Database URL: https://projectportal.gri.msstate.edu/awir/
Introduction
Conservation of animal species relies on the accurate quantification of their populations. The use and popularity of drones (unoccupied aircraft systems) to survey animals have increased exponentially in the last decade due to lower costs, increased count accuracy, improved efficiency, and lower risk of human injury compared to ground or other aerial surveys [1–4]. Despite these advantages, accurate identification of animals from drone imagery is challenging and time-consuming because surveys produce a large number of images to process for subsequent detection and counting of animals when conducted by humans [4, 5]. However, automated animal detection and identification using machine learning and artificial intelligence (AI) can substantially reduce time, bias, and logistical costs of processing images from drone surveys [3, 6–11].
The relative importance of algorithms versus training data to achieve highly accurate object recognition varies depending on the specific problem. There is a consensus among the research community that acknowledges the potential of superior algorithms to enhance image/object recognition capabilities over the quality and size of the training data. However, algorithm performance is intrinsically linked to the quality and representativeness of the training data [12]. So, even the most sophisticated algorithms can fail if the data which they learn from are not enough or do not accurately mirror real-world scenarios.
The evolution of benchmark datasets has been critical for driving the development of object recognition models. Early datasets like CIFAR (2009) [13] and PASCAL VOC (2005) [14, 15], while limited in scale, served as crucial catalysts for research, sparking interest among researchers (over 4600 mentions on Google Scholar as of 2024), and algorithmic advancements that would not have been possible otherwise. The release of COCO in 2014, with its larger and more diverse image collection of over 300 000 images and 80 classes, further enabled researchers to develop improved and complex image recognition models [16]. These foundational datasets inspired a large ImageNet dataset with over 14 million images that was released in 2010 [17]. The impact of ImageNet on object recognition accuracy is a great motivation to develop a new repository. Around 2010, at ImageNet’s release, the best models were only able to achieve a top-5 accuracy of 72.5%. By 2012, the top-5 accuracy had already improved to 83.6% with the introduction of the AlexNet deep learning model, and by 2022, state-of-the-art models have achieved top-1 accuracy exceeding 90%. This trajectory clearly demonstrates the transformative power of comprehensive training data for image recognition tasks.

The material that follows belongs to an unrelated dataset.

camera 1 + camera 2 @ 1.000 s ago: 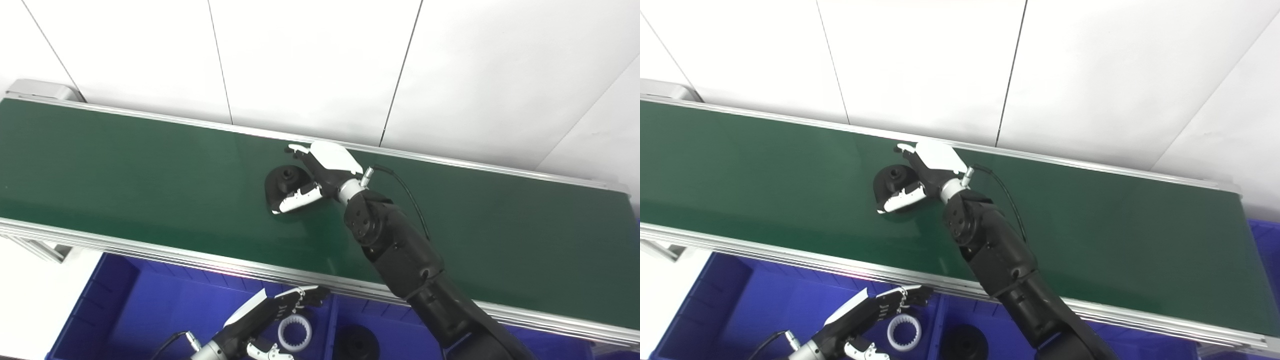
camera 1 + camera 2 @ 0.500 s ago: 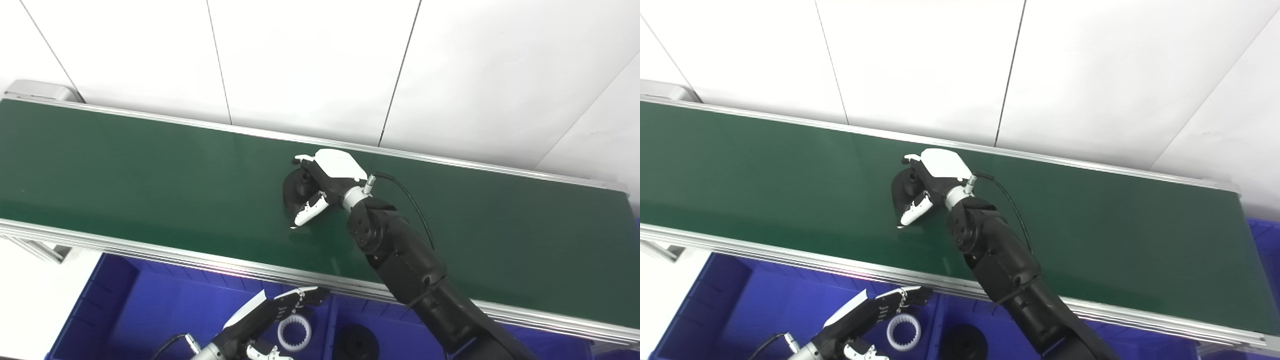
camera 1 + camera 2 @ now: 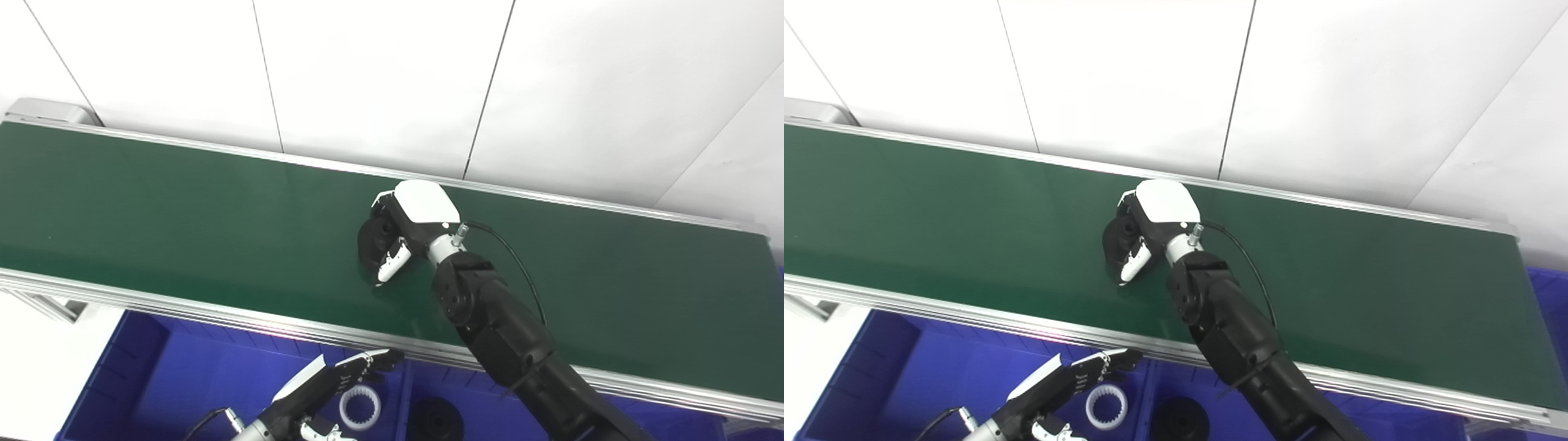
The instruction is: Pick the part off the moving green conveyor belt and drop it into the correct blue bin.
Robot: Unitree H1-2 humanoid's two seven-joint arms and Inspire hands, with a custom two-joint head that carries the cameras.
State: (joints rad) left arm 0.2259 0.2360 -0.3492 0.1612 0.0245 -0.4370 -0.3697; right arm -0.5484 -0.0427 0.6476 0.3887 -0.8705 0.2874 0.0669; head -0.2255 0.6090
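While gripped, black part (image 3: 371,240) tilted

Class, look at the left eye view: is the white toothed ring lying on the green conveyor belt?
No, the white toothed ring lies down in a blue bin below the green conveyor belt, beside the left hand.

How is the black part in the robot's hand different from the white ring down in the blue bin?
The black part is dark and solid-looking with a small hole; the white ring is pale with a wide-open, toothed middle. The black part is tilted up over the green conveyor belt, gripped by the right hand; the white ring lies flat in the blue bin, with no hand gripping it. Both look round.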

A comprehensive review of existing computer vision datasets reveals a significant gap in resources tailored for aerial wildlife monitoring and management. Yet Another Computer Vision Index to Datasets (YACVID), an online database cataloging frequently used datasets in the field [18], currently lists over 530 entries (as of 2024). However, only two datasets within YACVID include wildlife imagery, one of which contains fewer than three avian species. Zooniverse provides several citizen science projects to identify animals [19]; however, very few are from an aerial perspective [20], and this site is not a permanent repository for storing images indefinitely. Thus, few of the documented datasets offer imagery of wildlife captured from an aerial perspective. Given the growing accessibility and affordability of small drones and their potential applications to wildlife research and conservation, the development of a specialized dataset focused on aerial wildlife imagery is imperative for fully utilizing the potential of these low-altitude sensing platforms.

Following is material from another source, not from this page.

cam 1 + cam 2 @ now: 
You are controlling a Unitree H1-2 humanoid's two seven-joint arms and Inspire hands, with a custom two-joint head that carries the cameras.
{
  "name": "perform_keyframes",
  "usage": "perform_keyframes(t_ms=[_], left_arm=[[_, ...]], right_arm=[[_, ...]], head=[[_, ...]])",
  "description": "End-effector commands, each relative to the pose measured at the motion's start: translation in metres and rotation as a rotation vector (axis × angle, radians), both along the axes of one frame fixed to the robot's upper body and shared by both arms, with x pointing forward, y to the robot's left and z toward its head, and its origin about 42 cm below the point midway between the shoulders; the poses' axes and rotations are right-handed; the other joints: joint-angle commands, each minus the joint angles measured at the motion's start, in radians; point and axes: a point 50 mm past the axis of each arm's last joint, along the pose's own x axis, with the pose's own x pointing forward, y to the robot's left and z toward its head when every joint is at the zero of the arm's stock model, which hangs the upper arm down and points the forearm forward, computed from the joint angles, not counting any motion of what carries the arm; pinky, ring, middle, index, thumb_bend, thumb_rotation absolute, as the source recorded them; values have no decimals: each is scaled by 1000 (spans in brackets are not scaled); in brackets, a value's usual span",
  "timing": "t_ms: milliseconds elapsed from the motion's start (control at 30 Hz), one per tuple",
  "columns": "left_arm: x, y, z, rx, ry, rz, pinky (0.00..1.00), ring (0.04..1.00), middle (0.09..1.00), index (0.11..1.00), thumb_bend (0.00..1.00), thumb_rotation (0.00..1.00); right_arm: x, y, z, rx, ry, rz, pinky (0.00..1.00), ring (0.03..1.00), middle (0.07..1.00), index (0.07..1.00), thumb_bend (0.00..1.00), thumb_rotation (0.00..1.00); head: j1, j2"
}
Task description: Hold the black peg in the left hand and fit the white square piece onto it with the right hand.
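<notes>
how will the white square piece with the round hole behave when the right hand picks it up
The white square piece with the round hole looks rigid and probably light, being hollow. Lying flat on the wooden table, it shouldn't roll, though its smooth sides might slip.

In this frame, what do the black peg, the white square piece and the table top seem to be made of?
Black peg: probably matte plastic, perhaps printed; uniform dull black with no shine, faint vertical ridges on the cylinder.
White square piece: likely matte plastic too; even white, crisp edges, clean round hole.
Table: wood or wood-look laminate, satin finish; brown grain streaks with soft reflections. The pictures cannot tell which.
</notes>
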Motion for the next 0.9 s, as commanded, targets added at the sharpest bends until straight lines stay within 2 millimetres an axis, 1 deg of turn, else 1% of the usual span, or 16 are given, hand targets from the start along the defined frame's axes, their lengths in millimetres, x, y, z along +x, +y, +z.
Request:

Automated detection and classification of animals with AI have been successfully and widely implemented for images captured by camera traps, which also produce large number of images used to survey wildlife at close range (typically 10 to <1 m) for terrestrial and arboreal species [21, 22]. Researchers have populated open-access or other databases for the purpose of training machine learning approaches to accurately classify animals from camera trap images [22, 23], including Snapshot Serengeti for African mammals (>1.2 million images) and North American Camera Trap Images for birds and mammals (>3.7 million images). Such repositories successfully curate benchmark datasets ranging from hundreds to millions of images that researchers worldwide have used to train and test AI algorithms to standardize results and compare accuracy against previous studies for myriad applications (e.g. [17]) and to advance specific fields, including wildfire detection [24], diagnosing agricultural problems [25], and underwater image enhancement [26]. However, to date and to our knowledge, no standing repository exists for drone images, despite the need for automated classification of animals from drone images to increase the effectiveness of surveys for conservation applications [1, 6].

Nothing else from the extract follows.